Он каким-то ловким образом влез в доверие Егора Ивановича еще при жизни его отца и уже тогда начал делать свой тайный бизнес на знакомстве с его семьей.

Он то ли в шутку, то ли всерьез называл себя еще и пресс-секретарем маршала, когда иностранные журналисты хотели взять интервью у Ивана Пантелеевича. Караман через Егора Ивановича решал этот вопрос, но не признавался ему, что требует с иностранцев деньги.

Вера Ивановна попервах недолюбливала этого ушлого человека, а затем и вовсе стала люто ненавидеть его. Особенно после того, как в «Комсомольской правде» прочитала заметку о том, что некий гражданин N. сдал в магазин «Антиквар» на Арбате офицерский кортик маршала авиации Кородубова.

С трудом найдя телефон этого магазина, она позвонила его директору, чтобы узнать, – кто же этот «гражданин N». Ей, конечно, не сказали, ссылаясь на конфиденциальность таких сделок. Тогда Вера Ивановна зашла с другой стороны: притворяясь покупателем, имеющим самые серьезные намерения купить кортик, она спросила у директора:

– А как насчет подтверждающих документов? Где гарантии, что это не подделка? У вас хоть какие-нибудь документы на сей счет есть?

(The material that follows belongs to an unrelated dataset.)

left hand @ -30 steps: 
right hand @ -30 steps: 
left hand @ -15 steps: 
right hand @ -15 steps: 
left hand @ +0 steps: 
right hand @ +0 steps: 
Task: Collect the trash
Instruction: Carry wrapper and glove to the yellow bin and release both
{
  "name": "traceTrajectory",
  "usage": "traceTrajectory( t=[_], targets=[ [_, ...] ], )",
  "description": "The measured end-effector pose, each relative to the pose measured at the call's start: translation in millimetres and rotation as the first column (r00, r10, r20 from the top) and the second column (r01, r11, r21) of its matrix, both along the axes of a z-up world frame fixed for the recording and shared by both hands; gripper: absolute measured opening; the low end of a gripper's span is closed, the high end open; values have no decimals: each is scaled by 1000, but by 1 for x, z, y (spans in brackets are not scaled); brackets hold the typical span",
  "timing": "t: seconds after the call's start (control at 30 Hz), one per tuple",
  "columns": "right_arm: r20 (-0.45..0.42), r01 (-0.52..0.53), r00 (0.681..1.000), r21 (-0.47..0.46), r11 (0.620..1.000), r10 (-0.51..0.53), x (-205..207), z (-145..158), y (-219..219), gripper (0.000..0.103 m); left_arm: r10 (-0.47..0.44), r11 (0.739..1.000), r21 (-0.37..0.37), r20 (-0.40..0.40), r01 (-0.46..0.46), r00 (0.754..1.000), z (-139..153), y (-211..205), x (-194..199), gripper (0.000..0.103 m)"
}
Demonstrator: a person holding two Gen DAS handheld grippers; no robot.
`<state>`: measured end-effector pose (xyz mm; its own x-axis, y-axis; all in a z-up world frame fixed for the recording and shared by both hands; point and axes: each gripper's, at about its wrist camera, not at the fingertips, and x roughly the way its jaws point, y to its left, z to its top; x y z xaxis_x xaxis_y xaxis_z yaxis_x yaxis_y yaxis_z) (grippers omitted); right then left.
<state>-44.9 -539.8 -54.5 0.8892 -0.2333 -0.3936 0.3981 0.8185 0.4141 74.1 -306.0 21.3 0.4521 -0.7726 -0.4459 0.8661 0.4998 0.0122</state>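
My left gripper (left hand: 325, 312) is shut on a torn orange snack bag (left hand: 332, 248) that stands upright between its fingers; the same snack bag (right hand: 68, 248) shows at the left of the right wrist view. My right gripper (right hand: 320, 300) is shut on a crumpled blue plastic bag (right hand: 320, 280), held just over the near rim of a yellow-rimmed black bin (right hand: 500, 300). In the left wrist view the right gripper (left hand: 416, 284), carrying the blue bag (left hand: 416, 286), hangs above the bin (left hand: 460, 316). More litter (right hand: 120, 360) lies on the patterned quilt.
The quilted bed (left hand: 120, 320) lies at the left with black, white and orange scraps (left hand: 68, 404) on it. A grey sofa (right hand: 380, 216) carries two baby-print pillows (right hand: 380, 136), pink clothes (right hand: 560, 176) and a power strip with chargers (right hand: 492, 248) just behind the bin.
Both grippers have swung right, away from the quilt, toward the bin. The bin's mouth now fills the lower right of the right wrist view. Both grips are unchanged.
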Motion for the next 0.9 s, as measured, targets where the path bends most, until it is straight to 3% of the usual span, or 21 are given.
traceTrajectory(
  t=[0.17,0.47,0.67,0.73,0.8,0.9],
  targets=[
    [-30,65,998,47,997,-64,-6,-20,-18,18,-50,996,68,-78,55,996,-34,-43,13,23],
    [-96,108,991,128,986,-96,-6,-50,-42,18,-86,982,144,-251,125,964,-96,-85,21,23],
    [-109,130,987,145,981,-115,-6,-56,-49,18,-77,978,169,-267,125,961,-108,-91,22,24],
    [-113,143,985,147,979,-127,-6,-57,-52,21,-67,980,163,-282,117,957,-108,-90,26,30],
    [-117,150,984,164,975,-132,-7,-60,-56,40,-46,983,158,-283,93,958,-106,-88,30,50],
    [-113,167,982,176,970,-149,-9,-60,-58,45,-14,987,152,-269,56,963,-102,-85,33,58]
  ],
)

Директор явно был готов к таким вопросам:

– Обижаете, гражданочка, – у нас же серьезная фирма, а не «Рога и копыта»! Прежде, чем принимать товар, мы попросили предоставить нам справку о его первом владельце… Ну чтобы было все чин по чину… Кто награждал, когда награждал, за что награждал… Номер холодного оружия… Дата награждения, подпись, печать… Кстати, награждал этого Кородубова сам маршал Жуков в апреле 1955 года. Все есть, все есть! Не беспокойтесь! Если сомневаетесь, можете сами сделать запрос в архив минобороны.

Тут Вера Ивановна собрала в кулак все свои нервы и пальнула в антиквара самым главным вопросом:

– И сколько вы просите за кортик?

– Пять тысяч долларов, но можем немного сбросить… Торг возможен. Так что торопитесь, знатные вещи у нас долго не залеживаются!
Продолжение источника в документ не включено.